Frequently asked questions

How long does it take to treat equine ulcers?

A standard omeprazole course runs about 28 days, after which your vet re-scopes to confirm healing. Glandular ulcers often need longer or a combined approach.

Do I really need to re-scope after treatment?

It is strongly recommended. A horse can seem better while ulcers are only partly healed, and stopping early often means paying to treat again later.

What if the ulcers don’t heal?

Non-healing is more common with glandular disease. Your vet may extend the course, add sucralfate or another medication, and look harder at management and stress.

Can I treat ulcers at home without a vet?

You can manage feeding and stress at home, but the treatment-dose medication is prescription and diagnosis needs a scope, so a vet should direct the plan.

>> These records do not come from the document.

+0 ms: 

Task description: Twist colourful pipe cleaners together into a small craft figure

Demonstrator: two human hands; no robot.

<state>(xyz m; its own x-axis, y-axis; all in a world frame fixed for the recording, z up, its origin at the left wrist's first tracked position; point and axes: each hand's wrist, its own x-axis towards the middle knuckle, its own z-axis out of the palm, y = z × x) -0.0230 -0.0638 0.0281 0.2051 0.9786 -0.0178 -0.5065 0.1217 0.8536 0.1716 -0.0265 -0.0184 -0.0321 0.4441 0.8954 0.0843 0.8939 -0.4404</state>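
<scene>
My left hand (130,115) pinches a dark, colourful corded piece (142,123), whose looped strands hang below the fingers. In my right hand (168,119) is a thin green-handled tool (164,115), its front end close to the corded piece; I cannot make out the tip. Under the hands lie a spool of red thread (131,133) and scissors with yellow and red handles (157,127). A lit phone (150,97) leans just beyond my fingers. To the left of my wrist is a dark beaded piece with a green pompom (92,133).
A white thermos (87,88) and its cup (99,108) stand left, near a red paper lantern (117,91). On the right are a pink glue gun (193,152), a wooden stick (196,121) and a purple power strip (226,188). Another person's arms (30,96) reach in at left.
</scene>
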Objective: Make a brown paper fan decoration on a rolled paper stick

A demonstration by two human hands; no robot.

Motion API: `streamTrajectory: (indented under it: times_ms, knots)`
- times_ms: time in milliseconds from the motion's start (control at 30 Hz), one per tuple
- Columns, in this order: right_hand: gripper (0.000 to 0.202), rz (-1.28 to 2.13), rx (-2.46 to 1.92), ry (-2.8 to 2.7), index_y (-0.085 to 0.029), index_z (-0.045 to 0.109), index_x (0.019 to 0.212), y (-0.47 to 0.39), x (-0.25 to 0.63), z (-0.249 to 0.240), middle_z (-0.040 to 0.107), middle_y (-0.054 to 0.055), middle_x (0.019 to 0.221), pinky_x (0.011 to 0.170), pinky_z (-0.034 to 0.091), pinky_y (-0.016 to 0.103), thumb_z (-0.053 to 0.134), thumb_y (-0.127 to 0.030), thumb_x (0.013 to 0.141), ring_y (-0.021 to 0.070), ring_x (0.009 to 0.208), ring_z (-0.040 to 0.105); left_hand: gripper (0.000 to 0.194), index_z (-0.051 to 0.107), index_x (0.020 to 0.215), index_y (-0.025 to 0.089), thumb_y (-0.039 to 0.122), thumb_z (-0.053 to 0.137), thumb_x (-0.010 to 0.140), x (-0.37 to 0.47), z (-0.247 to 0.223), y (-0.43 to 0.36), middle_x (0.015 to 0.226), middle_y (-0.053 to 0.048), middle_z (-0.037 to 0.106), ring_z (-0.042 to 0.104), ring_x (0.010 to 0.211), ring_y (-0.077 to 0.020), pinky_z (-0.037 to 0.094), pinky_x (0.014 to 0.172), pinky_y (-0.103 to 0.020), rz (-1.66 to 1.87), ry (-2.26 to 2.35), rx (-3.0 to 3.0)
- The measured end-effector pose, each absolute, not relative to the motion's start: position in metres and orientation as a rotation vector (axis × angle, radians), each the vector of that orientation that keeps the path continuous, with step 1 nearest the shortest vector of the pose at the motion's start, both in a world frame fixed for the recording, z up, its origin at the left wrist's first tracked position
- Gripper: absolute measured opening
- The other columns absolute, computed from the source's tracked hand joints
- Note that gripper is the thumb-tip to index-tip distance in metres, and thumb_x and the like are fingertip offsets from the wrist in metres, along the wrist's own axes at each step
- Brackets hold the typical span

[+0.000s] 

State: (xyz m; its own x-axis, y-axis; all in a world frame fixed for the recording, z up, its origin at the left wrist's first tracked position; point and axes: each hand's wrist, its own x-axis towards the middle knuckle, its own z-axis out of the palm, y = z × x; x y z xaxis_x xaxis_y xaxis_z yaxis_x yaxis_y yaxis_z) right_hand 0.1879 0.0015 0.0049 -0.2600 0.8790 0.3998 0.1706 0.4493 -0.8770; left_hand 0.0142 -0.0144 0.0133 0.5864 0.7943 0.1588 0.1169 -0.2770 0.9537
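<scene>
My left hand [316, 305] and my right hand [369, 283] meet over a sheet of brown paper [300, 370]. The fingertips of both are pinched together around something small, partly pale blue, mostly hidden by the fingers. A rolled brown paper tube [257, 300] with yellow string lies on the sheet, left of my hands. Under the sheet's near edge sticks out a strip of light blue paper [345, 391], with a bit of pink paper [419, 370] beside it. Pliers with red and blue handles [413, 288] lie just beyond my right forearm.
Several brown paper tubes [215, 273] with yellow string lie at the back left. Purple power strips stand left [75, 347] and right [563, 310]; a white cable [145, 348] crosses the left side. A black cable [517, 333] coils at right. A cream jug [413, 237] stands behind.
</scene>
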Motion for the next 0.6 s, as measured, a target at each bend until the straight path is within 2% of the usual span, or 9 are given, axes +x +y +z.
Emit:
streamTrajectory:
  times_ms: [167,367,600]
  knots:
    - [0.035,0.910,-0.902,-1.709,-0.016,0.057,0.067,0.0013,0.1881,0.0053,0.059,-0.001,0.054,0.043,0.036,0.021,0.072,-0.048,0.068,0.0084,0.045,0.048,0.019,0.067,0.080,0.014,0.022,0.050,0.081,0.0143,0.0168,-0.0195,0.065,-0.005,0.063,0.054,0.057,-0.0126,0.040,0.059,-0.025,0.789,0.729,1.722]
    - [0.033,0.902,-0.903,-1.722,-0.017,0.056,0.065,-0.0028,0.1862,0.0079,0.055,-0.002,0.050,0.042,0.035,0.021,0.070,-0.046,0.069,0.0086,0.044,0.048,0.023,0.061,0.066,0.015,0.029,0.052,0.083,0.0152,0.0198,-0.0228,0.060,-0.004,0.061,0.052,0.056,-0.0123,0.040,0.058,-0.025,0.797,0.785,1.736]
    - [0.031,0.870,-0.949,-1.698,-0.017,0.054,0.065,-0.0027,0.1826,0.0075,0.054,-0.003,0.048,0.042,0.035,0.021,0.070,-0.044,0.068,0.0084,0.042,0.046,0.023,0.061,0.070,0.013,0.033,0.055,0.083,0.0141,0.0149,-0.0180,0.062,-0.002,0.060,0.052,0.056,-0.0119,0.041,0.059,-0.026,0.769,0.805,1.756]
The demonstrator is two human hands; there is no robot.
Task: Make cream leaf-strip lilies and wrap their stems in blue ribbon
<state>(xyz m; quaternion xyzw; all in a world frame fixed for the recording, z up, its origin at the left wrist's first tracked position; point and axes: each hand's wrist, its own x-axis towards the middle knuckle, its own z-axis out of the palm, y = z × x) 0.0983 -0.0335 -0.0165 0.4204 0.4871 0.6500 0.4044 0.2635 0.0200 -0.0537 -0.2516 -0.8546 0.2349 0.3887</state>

Will the ulcers come back?

They can, especially if management doesn’t change. Stepping down to a maintenance dose and improving feeding and turnout is what keeps them from returning.

References & sources

  1. Sykes BW, et al. ECEIM Consensus Statement: Equine Gastric Ulcer Syndrome in Adult Horses. J Vet Intern Med. 2015;29(5):1288–1299.
  2. Merck Veterinary Manual — Gastric Ulcers in Horses (clinical)

Dosing figures follow FDA-approved label rates for omeprazole; cost ranges are general market estimates. Always confirm diagnosis, dosing, and treatment with your veterinarian.